-- Task instructions --
I would like every entry below written out exactly.

-- Records follows --

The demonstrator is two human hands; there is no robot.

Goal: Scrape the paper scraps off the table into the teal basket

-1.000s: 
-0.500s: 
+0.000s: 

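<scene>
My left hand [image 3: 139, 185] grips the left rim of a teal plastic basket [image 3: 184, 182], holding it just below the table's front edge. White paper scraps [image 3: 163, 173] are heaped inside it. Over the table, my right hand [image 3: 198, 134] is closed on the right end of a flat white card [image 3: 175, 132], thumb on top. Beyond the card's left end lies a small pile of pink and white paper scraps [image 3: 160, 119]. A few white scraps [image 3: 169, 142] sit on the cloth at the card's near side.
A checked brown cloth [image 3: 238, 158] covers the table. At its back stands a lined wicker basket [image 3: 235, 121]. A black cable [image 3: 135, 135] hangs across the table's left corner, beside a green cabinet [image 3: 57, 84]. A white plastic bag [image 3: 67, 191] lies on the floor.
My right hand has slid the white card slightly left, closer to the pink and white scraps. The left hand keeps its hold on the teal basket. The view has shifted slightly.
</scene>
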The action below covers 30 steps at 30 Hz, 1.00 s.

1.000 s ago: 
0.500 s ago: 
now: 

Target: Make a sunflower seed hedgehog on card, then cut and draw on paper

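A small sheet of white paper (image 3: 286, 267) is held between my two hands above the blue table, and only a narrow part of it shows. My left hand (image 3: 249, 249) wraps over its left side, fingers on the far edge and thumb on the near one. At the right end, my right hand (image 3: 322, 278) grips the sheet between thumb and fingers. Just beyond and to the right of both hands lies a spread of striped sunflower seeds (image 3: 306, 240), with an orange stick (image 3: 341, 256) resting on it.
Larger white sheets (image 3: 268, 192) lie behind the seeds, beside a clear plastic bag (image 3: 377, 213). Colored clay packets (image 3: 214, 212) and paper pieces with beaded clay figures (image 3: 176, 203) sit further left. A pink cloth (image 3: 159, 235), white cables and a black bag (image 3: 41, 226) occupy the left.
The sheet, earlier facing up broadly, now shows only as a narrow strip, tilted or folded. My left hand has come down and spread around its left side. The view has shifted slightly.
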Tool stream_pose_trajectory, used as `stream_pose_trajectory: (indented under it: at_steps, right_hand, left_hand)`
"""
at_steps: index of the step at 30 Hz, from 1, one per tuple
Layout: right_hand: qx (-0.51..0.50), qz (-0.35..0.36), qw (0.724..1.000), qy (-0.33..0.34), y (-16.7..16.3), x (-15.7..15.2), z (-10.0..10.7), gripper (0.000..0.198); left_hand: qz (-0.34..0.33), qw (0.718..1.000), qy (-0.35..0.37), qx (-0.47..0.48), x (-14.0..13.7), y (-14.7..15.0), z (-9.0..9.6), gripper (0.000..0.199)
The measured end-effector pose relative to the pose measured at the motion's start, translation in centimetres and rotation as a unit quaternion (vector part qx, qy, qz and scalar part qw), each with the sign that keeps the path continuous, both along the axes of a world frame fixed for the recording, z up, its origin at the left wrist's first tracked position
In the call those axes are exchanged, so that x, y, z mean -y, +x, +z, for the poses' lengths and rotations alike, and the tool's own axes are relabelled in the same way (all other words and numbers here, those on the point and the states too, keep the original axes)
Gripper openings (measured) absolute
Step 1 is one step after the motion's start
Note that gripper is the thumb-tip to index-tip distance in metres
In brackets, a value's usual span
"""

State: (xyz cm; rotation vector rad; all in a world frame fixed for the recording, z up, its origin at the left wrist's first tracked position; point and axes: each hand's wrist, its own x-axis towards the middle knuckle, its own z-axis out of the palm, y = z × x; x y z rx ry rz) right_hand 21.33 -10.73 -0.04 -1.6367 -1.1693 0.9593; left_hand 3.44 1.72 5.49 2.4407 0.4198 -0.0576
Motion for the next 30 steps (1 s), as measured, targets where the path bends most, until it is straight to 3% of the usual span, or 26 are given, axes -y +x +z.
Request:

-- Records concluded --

-- Result for this task --
The demonstrator is two human hands; there is no robot.

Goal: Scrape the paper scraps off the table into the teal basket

-1.000s: 
-0.500s: 
+0.000s: 

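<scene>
My left hand [image 3: 139, 185] grips the left rim of a teal plastic basket [image 3: 184, 182], holding it just below the table's front edge. White paper scraps [image 3: 163, 173] are heaped inside it. Over the table, my right hand [image 3: 198, 134] is closed on the right end of a flat white card [image 3: 175, 132], thumb on top. Beyond the card's left end lies a small pile of pink and white paper scraps [image 3: 160, 119]. A few white scraps [image 3: 169, 142] sit on the cloth at the card's near side.
A checked brown cloth [image 3: 238, 158] covers the table. At its back stands a lined wicker basket [image 3: 235, 121]. A black cable [image 3: 135, 135] hangs across the table's left corner, beside a green cabinet [image 3: 57, 84]. A white plastic bag [image 3: 67, 191] lies on the floor.
My right hand has slid the white card slightly left, closer to the pink and white scraps. The left hand keeps its hold on the teal basket. The view has shifted slightly.
</scene>
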The action below covers 30 steps at 30 Hz, 1.00 s.

1.000 s ago: 
0.500 s ago: 
now: 

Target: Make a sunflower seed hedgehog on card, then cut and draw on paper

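A small sheet of white paper (image 3: 286, 267) is held between my two hands above the blue table, and only a narrow part of it shows. My left hand (image 3: 249, 249) wraps over its left side, fingers on the far edge and thumb on the near one. At the right end, my right hand (image 3: 322, 278) grips the sheet between thumb and fingers. Just beyond and to the right of both hands lies a spread of striped sunflower seeds (image 3: 306, 240), with an orange stick (image 3: 341, 256) resting on it.
Larger white sheets (image 3: 268, 192) lie behind the seeds, beside a clear plastic bag (image 3: 377, 213). Colored clay packets (image 3: 214, 212) and paper pieces with beaded clay figures (image 3: 176, 203) sit further left. A pink cloth (image 3: 159, 235), white cables and a black bag (image 3: 41, 226) occupy the left.
The sheet, earlier facing up broadly, now shows only as a narrow strip, tilted or folded. My left hand has come down and spread around its left side. The view has shifted slightly.
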Tool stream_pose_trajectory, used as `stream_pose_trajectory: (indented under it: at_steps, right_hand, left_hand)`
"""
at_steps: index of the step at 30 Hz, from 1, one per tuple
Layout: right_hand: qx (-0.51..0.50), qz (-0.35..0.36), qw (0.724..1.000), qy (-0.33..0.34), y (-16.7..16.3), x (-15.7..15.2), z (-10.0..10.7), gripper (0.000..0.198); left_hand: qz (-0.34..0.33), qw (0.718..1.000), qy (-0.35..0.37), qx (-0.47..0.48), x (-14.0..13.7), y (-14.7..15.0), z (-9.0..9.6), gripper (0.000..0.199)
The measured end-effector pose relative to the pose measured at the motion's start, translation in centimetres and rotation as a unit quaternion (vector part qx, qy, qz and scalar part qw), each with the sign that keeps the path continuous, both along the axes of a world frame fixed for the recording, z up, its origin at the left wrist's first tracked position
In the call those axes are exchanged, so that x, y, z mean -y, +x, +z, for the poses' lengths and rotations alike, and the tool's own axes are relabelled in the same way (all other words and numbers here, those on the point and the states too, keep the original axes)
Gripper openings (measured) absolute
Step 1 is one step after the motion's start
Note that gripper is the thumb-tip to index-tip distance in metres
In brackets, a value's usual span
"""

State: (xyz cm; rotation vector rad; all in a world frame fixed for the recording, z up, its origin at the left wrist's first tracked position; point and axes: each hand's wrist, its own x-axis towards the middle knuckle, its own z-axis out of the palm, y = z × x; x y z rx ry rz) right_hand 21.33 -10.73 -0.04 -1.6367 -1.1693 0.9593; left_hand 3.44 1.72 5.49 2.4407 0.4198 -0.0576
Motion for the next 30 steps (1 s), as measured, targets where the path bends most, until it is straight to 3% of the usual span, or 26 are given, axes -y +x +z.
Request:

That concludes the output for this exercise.